I'm sick to death of feeling like I can't live up to John's expectations. For the longest time I've carried around this feeling of inadequacy, like I'm lacking because I don't keep the house clean enough or work out enough or cook the right meals or spend little enough money or have the right sex drive for the right people; and don't get me wrong, these are all good things, but honestly, at a core level, I'm pretty happy with the way I live my life and I'm so very tired of feeling like it's not good enough. Like if I could just change this one thing maybe he'd be happy enough that the other stuff could slide for awhile. I'm just coming to realize that it's never going to be enough.

Well, I suppose it might be enough if I got a new job, worked harder at it, kept the house much cleaner, stopped buying dresses and makeup, never drank unless he was in the mood, had eyes only for him, had a killer sex drive, and got rid of the dog. Maybe then it would be enough. Doesn't sound that hard, does it? Maybe I could work on it more. But that's the thing--I have been working on it, for years and years and years. Sometimes I'm better at parts of it than others but the fact is that I'm constantly working on improving things about myself that he wants improved. I'm so tired of it. I'm so tired.

I mean, to be honest, I'm tired for other reasons too. I'm getting up an hour and half earlier to take care of the dog and work out--which minus the dog he's wanted me to do anyway so I'm not sure why he's not happier about that. And I do get that it's an emotional strain on him that I've got a new guy in my life and that's pretty much a given for me, at least from time to time. I absolutely get that something like that would be challenging for a person; but I don't know, I feel like it's also just one more thing for him to grab onto and be unsatisfied with me about.
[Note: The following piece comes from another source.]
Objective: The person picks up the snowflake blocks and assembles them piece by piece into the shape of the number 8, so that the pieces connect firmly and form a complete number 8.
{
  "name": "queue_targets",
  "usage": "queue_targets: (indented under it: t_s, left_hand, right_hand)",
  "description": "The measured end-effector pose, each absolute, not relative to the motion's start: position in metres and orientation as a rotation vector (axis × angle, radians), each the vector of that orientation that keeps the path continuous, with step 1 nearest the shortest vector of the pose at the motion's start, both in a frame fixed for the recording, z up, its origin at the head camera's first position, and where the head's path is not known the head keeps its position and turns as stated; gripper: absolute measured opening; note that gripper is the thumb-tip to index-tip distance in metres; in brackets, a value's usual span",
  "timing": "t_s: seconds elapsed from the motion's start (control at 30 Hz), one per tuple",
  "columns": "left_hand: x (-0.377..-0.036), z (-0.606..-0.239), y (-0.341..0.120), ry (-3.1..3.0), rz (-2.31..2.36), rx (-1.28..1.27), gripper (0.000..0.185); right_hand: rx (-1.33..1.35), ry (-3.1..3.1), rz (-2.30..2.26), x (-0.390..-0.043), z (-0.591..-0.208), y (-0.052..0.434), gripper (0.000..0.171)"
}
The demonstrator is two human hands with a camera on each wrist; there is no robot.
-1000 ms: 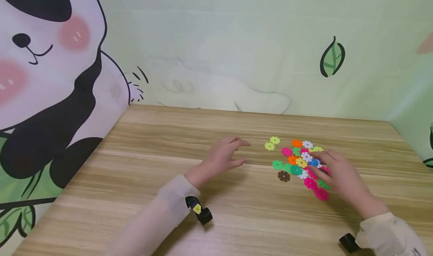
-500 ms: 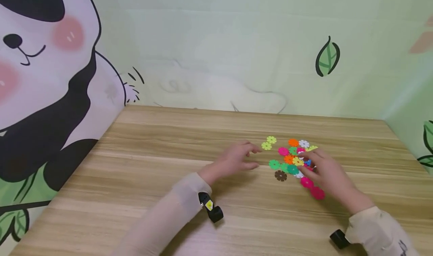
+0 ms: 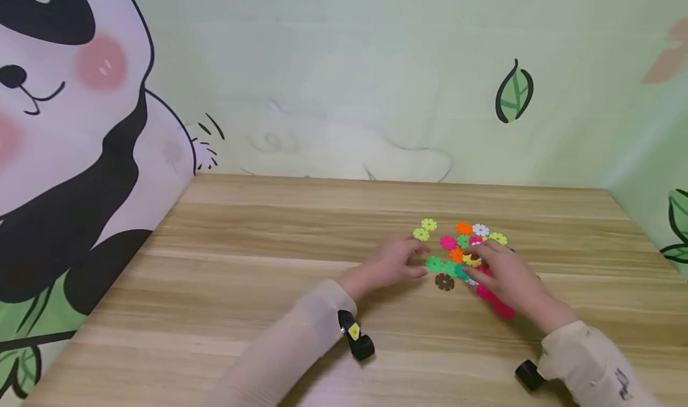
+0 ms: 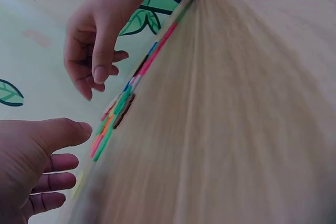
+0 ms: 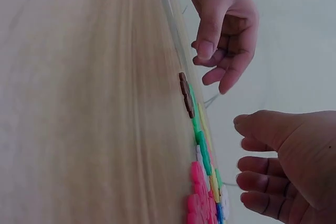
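Left hand (image 3: 388,265): fingers loosely spread, beside coloured discs (image 3: 456,256) on wooden bench (image 3: 226,299). Right hand (image 3: 509,279): likewise spread, just above the discs.

On the wood-grain table (image 3: 177,299), a brown disc (image 3: 444,281) lay between my left fingers (image 4: 58,182) and right fingers (image 5: 262,183), multicoloured discs (image 3: 457,255) below the right, two yellow-green discs (image 3: 421,234) beyond the left.

Free tabletop (image 3: 438,347) between wrist cameras (image 3: 362,348), discs (image 3: 456,255) beyond
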State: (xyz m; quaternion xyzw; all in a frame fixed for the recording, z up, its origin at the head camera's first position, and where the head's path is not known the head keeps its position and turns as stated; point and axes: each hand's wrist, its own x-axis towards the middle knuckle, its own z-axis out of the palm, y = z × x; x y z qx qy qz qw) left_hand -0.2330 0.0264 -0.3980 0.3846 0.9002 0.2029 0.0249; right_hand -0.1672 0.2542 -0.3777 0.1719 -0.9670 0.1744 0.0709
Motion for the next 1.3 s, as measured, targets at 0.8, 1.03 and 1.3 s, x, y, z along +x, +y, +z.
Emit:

He's so depressed. He's so unhappy with his life. Some of it's his fault. Some of it's mine. But how responsible am I for his happiness, especially when his happiness comes from my working my ass off to be a different person. I mean, I want to keep our life together but if he wants a different person so bad then maybe he should find one. Cause it's really horrible to be constantly reminded that you're not it.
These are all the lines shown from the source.